"""

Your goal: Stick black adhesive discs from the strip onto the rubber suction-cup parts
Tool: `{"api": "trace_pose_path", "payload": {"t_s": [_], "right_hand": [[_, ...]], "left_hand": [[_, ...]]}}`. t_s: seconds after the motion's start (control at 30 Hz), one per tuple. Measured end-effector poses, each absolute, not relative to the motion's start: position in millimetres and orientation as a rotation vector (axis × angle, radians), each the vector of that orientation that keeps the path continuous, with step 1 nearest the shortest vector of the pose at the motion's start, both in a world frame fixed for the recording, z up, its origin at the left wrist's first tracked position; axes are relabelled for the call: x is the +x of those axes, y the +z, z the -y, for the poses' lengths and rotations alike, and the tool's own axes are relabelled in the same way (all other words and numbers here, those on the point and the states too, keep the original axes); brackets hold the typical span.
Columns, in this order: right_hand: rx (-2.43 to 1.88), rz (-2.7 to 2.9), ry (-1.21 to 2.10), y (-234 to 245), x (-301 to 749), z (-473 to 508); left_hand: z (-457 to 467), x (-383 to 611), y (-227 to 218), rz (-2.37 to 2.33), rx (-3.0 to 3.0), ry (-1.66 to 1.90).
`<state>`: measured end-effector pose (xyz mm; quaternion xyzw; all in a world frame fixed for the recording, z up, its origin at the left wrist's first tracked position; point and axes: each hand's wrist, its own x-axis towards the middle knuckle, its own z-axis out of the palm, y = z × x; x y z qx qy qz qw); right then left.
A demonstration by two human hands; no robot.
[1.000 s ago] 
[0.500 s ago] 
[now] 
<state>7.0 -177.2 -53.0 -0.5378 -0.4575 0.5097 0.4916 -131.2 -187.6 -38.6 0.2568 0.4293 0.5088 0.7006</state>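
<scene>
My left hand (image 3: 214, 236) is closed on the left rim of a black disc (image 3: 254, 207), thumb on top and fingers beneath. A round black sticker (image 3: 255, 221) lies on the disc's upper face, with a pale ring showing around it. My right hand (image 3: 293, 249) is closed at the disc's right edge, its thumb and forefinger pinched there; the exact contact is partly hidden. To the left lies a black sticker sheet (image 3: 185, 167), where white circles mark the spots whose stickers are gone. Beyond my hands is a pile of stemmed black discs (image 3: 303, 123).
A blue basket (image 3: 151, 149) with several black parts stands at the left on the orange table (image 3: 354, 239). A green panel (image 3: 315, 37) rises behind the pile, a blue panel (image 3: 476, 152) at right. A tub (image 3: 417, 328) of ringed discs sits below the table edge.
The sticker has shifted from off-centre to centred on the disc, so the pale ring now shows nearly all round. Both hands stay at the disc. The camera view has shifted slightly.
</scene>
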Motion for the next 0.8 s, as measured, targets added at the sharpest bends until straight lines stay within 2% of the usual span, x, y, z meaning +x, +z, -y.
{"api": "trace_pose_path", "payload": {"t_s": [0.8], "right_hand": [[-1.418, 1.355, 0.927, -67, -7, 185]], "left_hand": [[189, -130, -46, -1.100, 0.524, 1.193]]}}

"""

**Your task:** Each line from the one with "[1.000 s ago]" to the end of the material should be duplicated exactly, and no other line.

**Solution for this task:**
[1.000 s ago] 
[0.500 s ago] 
[now] 
<state>7.0 -177.2 -53.0 -0.5378 -0.4575 0.5097 0.4916 -131.2 -187.6 -38.6 0.2568 0.4293 0.5088 0.7006</state>
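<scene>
My left hand (image 3: 214, 236) is closed on the left rim of a black disc (image 3: 254, 207), thumb on top and fingers beneath. A round black sticker (image 3: 255, 221) lies on the disc's upper face, with a pale ring showing around it. My right hand (image 3: 293, 249) is closed at the disc's right edge, its thumb and forefinger pinched there; the exact contact is partly hidden. To the left lies a black sticker sheet (image 3: 185, 167), where white circles mark the spots whose stickers are gone. Beyond my hands is a pile of stemmed black discs (image 3: 303, 123).
A blue basket (image 3: 151, 149) with several black parts stands at the left on the orange table (image 3: 354, 239). A green panel (image 3: 315, 37) rises behind the pile, a blue panel (image 3: 476, 152) at right. A tub (image 3: 417, 328) of ringed discs sits below the table edge.
The sticker has shifted from off-centre to centred on the disc, so the pale ring now shows nearly all round. Both hands stay at the disc. The camera view has shifted slightly.
</scene>
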Motion for the next 0.8 s, as measured, targets added at the sharpest bends until straight lines stay within 2% of the usual span, x, y, z meaning +x, +z, -y.
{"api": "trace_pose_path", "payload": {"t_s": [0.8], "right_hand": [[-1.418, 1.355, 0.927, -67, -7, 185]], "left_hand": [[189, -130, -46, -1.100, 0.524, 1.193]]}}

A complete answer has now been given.